Given edges and vertices, how do we decide which vertices form a polygon?

Given edges and vertices, how do we decide which vertices can form a polygon?

It’s a strange question, maybe you need to give an example.

However, the basics are, you need at least two vertices to make an edge, and a minimum of three edges to make a face, also known as a polygon.

A face with 5 vertices or more is called an ngon and faces can be set that can’t exist is reality, like some bent origami, the tool does its best but you can get weird shading effects as it tries to figure it out.

It is possible to have vertices and edges with no faces attached, they won’t show up in the render.

There are several indexes, usually vertices are listed and identified, you then create indexes of faces that point to the existing vertices.

Example, I have vertices v1, v2, v3 and v4. v1 is represented as (0.4, 0, 2.3) by xyz coordinates, same for the others.

A face is defined as f(v1, v2, v3, v4) keeping this order, v1 connects to v2, v2 to v3 and so forth. You can also define if you want to store normals on the vertices or the faces, and then the UV info.

This way you can have several faces sharing vertices, obviously, as happens a lot in real topology (being the desirable thing).

Reading about the FBX ascii format will give you a good insight about this topic.

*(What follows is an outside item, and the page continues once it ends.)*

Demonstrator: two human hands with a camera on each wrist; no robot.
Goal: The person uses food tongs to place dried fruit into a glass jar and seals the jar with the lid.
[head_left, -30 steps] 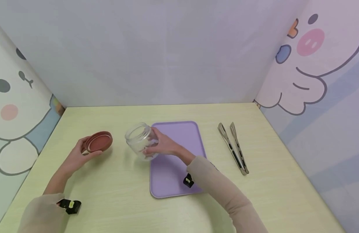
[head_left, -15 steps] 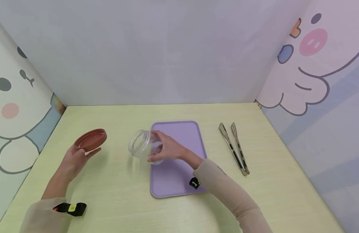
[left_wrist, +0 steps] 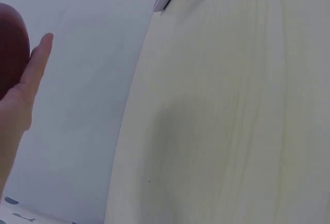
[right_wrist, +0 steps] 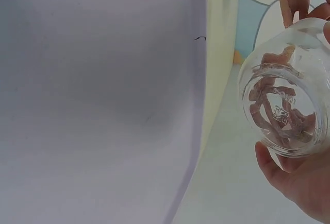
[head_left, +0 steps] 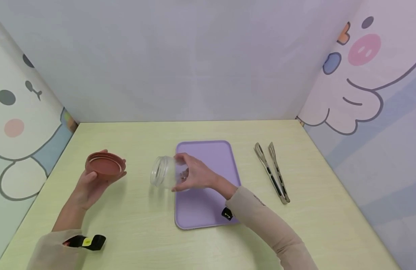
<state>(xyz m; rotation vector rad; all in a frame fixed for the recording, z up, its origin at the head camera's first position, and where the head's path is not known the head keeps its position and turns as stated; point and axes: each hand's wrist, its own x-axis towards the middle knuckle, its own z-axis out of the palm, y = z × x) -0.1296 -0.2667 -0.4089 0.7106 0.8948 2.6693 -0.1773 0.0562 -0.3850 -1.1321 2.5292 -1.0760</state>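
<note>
My left hand (head_left: 93,186) holds a reddish-brown round lid (head_left: 105,167) above the left of the table, its ridged inner side facing up toward the head camera. The thumb is at the near edge and fingertips show at the far and right edges. My right hand (head_left: 198,174) grips a clear jar (head_left: 164,172) round its base end. The jar lies tilted on its side, its mouth pointing left toward the lid. In the right wrist view the jar's round base (right_wrist: 281,113) faces the camera, and brownish shapes show through it.
A purple tray (head_left: 208,208) lies under my right hand and wrist. Metal tongs (head_left: 272,172) with black grips lie spread on the table (head_left: 137,217) to the tray's right. A grey wall stands behind, with cartoon-printed panels at both sides.
The jar has tipped from a slant to nearly horizontal and shifted slightly right and nearer. My left hand has turned the lid, moved it slightly left and now supports it from beneath.
</note>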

At first, we need a list of vertices. Index, and vertices coordinates.
Then, polygon is made of vertices, simply by listing their indices in a row, clockwise or counter-clockwise. The difference between listing direction defines an orientation of generated normal of a polygon. Such drawing method has doesn’t allow polygon to have a hole.

Correct me, if it is wrong.

Hi! To all, here is what I meant.

Say I only have edges, and vertices(ids, coordinates), it’s very easy to tell by eye that 2-3-10-9 is a polyshape that can form a polygon(cycle), 0-11-9-2 can form a polygon, 0-2-6-5, 6-4-1-7, and so on.

How do we automate this process in python code?

you could probably just invoke one of the operators for making/filling in faces with the relevant vertices selected.

bpy.ops.mesh.edge_face_add() (API docs link) for an example or bpy.ops.mesh.fill(use_beauty=True) (API docs link) might be even better.

For the broad question about how a collection of edges could form a polygon, consider scrounging around at Math Exchange or some similar board. You may find Equation to check if a set of vertices form a real polygon? to be an interesting starting point.

Specifically for Blender meshes, two cases have bearing. Do you have the MeshPolygon or not?

  1. Yes: Then the problem is trivial. MeshPolygon gives you a loop iterator:
import bpy
from bpy import data as D
from bpy import context as C
aob  = C.active_object
aod  = aob.data
poly = aod.polygons

[e for e in poly[0].loop_indices]
#~ [0, 1, 2, 3]

These are indices into the mesh’s loop list, aod.loops. Each entry in this list is a MeshLoop and furnishing indices to one vertex ‘head’ (vertex_index) and one edge ‘tail’ (edge_index) that together represents one corner and side of the polygon. Use these indices to retrieve vertex and edge data from aod.vertices and aod.edges respectively. Retrieving all the MeshLoops in the order given by MeshPolygon's loop iterator recovers an ordered list of the polygon’s vertices and edges.

  1. No: The problem is less trivial but not intractable.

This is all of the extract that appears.